> **Work required**
Return all of the listing word for word; the pictures stay out.

> **Supplied information**
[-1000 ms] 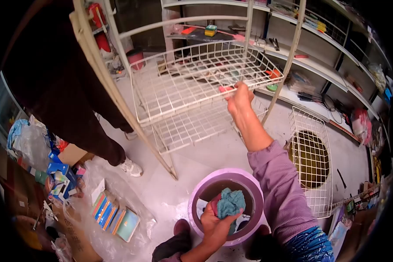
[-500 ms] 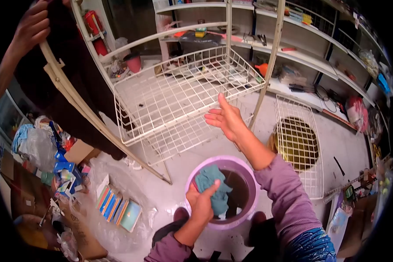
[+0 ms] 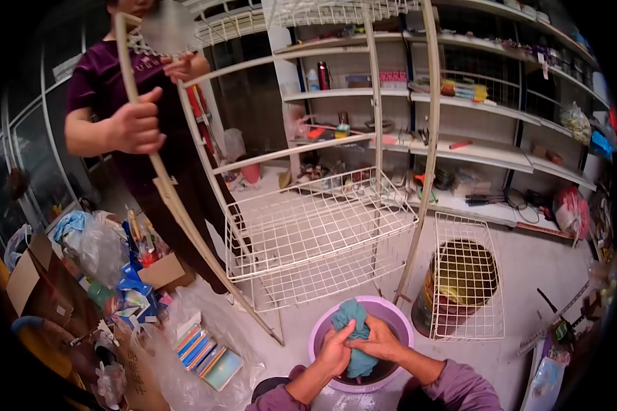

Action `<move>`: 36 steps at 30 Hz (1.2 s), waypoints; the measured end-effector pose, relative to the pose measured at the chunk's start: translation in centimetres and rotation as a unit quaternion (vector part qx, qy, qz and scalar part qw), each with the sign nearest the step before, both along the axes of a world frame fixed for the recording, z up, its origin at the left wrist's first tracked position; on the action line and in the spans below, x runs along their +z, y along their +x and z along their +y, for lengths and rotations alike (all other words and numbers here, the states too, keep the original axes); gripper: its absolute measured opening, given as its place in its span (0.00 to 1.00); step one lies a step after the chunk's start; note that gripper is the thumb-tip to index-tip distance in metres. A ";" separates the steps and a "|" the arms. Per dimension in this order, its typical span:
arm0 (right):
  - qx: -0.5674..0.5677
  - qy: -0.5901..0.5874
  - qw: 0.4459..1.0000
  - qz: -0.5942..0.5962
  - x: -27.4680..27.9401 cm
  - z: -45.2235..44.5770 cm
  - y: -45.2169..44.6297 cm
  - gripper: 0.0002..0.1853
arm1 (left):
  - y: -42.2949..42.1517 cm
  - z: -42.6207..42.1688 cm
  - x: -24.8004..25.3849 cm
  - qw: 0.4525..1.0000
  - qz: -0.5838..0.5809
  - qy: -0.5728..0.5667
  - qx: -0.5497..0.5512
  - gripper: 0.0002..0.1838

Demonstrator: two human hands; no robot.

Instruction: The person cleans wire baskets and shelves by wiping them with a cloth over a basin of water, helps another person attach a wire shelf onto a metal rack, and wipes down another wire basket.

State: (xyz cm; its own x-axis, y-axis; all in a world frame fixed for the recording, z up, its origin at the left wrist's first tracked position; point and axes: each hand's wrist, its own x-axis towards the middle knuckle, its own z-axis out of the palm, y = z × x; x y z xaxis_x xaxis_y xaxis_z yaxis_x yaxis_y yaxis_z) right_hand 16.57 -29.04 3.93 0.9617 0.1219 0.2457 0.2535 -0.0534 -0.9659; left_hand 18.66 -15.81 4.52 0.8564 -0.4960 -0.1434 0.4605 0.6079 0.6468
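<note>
At the lower centre of the frame, the left hand (image 3: 335, 351) and the right hand (image 3: 384, 340) both grip a teal cloth (image 3: 350, 320), fingers curled around it from either side. The bunched cloth is over a purple basin (image 3: 409, 337), its lower end hanging within the rim. Above, in the middle, stands a metal rack (image 3: 428, 140) with wire baskets; at upper left, another person's hand (image 3: 136, 128) grasps one of its posts. Books (image 3: 209, 359) lie on clear plastic at lower left.
</note>
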 end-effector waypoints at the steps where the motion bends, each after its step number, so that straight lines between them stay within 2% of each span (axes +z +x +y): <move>1: 0.003 -0.002 1.000 -0.008 1.5 0.2 -1.1 0.35 | -0.6 0.0 0.3 1.000 -0.016 0.006 -0.015 0.21; 3: -0.119 -0.069 0.986 0.098 4.3 0.7 -3.7 0.29 | -1.7 0.2 2.2 0.998 -0.042 0.027 -0.022 0.24; 4: -0.159 -0.003 0.987 0.036 2.6 1.0 -4.0 0.22 | -2.1 0.3 2.7 0.991 -0.090 0.095 -0.041 0.23; 5: -0.157 0.000 0.987 0.032 1.2 1.0 -4.4 0.22 | -2.8 0.7 3.1 0.976 -0.132 0.164 -0.057 0.23; 6: -0.172 0.069 0.982 0.040 1.1 1.0 -5.1 0.20 | -3.7 1.5 4.3 0.967 -0.117 0.204 -0.093 0.28; 8: -0.208 0.177 0.961 0.040 1.3 1.2 -7.0 0.16 | -4.8 2.7 4.8 0.958 -0.127 0.230 -0.114 0.30; 10: -0.216 0.196 0.956 0.031 0.7 1.1 -8.4 0.16 | -5.8 3.8 5.2 0.946 -0.143 0.259 -0.133 0.36; 11: -0.223 0.211 0.951 0.028 0.3 0.9 -9.4 0.17 | -6.1 4.4 5.5 0.947 -0.145 0.257 -0.129 0.36; 12: -0.230 0.225 0.946 0.049 0.1 0.7 -10.3 0.17 | -5.9 4.9 6.0 0.927 -0.200 0.305 -0.087 0.35; 13: -0.227 0.221 0.947 0.049 0.0 0.6 -11.3 0.17 | -5.6 5.5 6.6 0.902 -0.250 0.349 -0.044 0.34; 15: -0.243 0.199 0.948 0.060 -0.4 0.3 -12.7 0.21 | -3.5 6.8 10.4 0.817 -0.344 0.463 0.014 0.32; 17: -0.245 0.185 0.950 0.054 -1.2 -0.2 -13.4 0.21 | 0.4 8.3 14.4 0.757 -0.442 0.469 0.108 0.28; 18: -0.247 0.175 0.952 0.048 -1.6 -0.4 -13.4 0.21 | 0.1 8.7 18.9 0.747 -0.433 0.479 0.155 0.29; 19: -0.244 0.176 0.952 0.049 -2.0 -0.6 -13.5 0.21 | 0.8 9.4 22.2 0.681 -0.486 0.506 0.208 0.30; 21: -0.240 0.181 0.952 0.056 -2.4 -1.0 -13.3 0.19 | 4.7 11.3 27.2 0.569 -0.610 0.474 0.282 0.29; 23: -0.238 0.200 0.949 0.058 -2.5 -1.1 -13.4 0.20 | 5.7 12.0 33.7 0.406 -0.663 0.515 0.360 0.28; 24: -0.236 0.215 0.946 0.062 -2.5 -1.1 -13.3 0.21 | 2.3 11.3 38.1 0.395 -0.637 0.578 0.324 0.29; 25: -0.234 0.218 0.945 0.061 -2.6 -1.1 -13.3 0.21 | 3.4 11.5 39.9 0.347 -0.631 0.587 0.370 0.29; 26: -0.230 0.206 0.949 0.060 -2.8 -1.1 -13.4 0.22 | 7.5 12.6 41.1 0.248 -0.651 0.567 0.439 0.29; 27: -0.226 0.194 0.953 0.056 -2.7 -1.1 -13.4 0.23 | 6.7 12.3 42.7 0.241 -0.625 0.595 0.444 0.29; 29: -0.214 0.204 0.953 0.059 -2.5 -0.8 -13.5 0.24 | 6.2 11.5 44.8 0.191 -0.577 0.640 0.470 0.33; 33: -0.209 0.222 0.951 0.058 -2.3 -0.5 -13.7 0.26 | 7.6 10.7 46.9 0.135 -0.556 0.666 0.479 0.37; 34: -0.212 0.239 0.947 0.027 -2.3 -0.3 -13.7 0.22 | 7.5 10.4 46.8 0.154 -0.574 0.656 0.465 0.35; 36: -0.205 0.237 0.948 0.048 -1.7 -0.5 -14.0 0.24 | 7.2 9.4 45.3 0.147 -0.627 0.632 0.431 0.34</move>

> **Answer to the exercise**
[-1000 ms] 
[-500 ms] 
[+0 ms] 

Action `<move>`: 36 steps at 30 Hz (1.2 s), waypoints; the measured end-effector pose, relative to the pose measured at the chunk's start: translation in centimetres and rotation as a unit quaternion (vector part qx, qy, qz and scalar part qw), each with the sign nearest the step before, both along the axes of a world frame fixed for the recording, z up, its origin at the left wrist's first tracked position; on the action line and in the spans below, x runs along their +z, y along their +x and z along their +y, for lengths and rotations alike (all other words and numbers here, the states too, keep the original axes); gripper: its absolute measured opening, given as its place in its span (0.00 to 1.00); step one lies a step after the chunk's start; note that gripper is the thumb-tip to index-tip distance in metres. A ";" separates the steps and a "|" the arms. Per dimension in this order, its typical span:
arm0 (right):
  - qx: -0.5674..0.5677
  - qy: -0.5901..0.5874
  - qw: 0.4459..1.0000
  - qz: -0.5942..0.5962
  - x: -27.4680..27.9401 cm
  - z: -45.2235..44.5770 cm
  - y: -45.2169..44.6297 cm
  - gripper: 0.0002..0.1853
arm1 (left):
  - y: -42.2949..42.1517 cm
  - z: -42.6207..42.1688 cm
  - x: -24.8004..25.3849 cm
  - qw: 0.4525..1.0000
  - qz: -0.5838..0.5809
  - qy: -0.5728..0.5667
  - qx: -0.5497..0.5512
  - gripper: 0.0002..0.1838

Demonstrator: two human hands; no robot.

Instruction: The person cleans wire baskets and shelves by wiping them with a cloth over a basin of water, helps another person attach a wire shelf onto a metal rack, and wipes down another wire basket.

State: (xyz cm; its own x-axis, y-axis; all in a world frame fixed for the recording, z up, its origin at the left wrist's first tracked position; point and axes: each hand's wrist, its own x-axis towards the middle knuckle, its own z-axis out of the palm, y = z × x; x y z xaxis_x xaxis_y xaxis_z yaxis_x yaxis_y yaxis_z) right_hand 16.57 -29.04 3.93 0.9617 0.1219 0.2457 0.2535 -0.0534 -0.9659; left_hand 18.66 -15.81 4.52 0.8564 -0.4960 -0.1434 0.4605 0.6079 0.6468
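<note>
At the lower centre of the frame, the left hand (image 3: 335, 351) and the right hand (image 3: 384, 340) both grip a teal cloth (image 3: 350, 320), fingers curled around it from either side. The bunched cloth is over a purple basin (image 3: 409, 337), its lower end hanging within the rim. Above, in the middle, stands a metal rack (image 3: 428, 140) with wire baskets; at upper left, another person's hand (image 3: 136, 128) grasps one of its posts. Books (image 3: 209, 359) lie on clear plastic at lower left.
</note>
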 end-effector waypoints at the steps where the motion bends, each after its step number, so that straight lines between them stay within 2% of each span (axes +z +x +y): <move>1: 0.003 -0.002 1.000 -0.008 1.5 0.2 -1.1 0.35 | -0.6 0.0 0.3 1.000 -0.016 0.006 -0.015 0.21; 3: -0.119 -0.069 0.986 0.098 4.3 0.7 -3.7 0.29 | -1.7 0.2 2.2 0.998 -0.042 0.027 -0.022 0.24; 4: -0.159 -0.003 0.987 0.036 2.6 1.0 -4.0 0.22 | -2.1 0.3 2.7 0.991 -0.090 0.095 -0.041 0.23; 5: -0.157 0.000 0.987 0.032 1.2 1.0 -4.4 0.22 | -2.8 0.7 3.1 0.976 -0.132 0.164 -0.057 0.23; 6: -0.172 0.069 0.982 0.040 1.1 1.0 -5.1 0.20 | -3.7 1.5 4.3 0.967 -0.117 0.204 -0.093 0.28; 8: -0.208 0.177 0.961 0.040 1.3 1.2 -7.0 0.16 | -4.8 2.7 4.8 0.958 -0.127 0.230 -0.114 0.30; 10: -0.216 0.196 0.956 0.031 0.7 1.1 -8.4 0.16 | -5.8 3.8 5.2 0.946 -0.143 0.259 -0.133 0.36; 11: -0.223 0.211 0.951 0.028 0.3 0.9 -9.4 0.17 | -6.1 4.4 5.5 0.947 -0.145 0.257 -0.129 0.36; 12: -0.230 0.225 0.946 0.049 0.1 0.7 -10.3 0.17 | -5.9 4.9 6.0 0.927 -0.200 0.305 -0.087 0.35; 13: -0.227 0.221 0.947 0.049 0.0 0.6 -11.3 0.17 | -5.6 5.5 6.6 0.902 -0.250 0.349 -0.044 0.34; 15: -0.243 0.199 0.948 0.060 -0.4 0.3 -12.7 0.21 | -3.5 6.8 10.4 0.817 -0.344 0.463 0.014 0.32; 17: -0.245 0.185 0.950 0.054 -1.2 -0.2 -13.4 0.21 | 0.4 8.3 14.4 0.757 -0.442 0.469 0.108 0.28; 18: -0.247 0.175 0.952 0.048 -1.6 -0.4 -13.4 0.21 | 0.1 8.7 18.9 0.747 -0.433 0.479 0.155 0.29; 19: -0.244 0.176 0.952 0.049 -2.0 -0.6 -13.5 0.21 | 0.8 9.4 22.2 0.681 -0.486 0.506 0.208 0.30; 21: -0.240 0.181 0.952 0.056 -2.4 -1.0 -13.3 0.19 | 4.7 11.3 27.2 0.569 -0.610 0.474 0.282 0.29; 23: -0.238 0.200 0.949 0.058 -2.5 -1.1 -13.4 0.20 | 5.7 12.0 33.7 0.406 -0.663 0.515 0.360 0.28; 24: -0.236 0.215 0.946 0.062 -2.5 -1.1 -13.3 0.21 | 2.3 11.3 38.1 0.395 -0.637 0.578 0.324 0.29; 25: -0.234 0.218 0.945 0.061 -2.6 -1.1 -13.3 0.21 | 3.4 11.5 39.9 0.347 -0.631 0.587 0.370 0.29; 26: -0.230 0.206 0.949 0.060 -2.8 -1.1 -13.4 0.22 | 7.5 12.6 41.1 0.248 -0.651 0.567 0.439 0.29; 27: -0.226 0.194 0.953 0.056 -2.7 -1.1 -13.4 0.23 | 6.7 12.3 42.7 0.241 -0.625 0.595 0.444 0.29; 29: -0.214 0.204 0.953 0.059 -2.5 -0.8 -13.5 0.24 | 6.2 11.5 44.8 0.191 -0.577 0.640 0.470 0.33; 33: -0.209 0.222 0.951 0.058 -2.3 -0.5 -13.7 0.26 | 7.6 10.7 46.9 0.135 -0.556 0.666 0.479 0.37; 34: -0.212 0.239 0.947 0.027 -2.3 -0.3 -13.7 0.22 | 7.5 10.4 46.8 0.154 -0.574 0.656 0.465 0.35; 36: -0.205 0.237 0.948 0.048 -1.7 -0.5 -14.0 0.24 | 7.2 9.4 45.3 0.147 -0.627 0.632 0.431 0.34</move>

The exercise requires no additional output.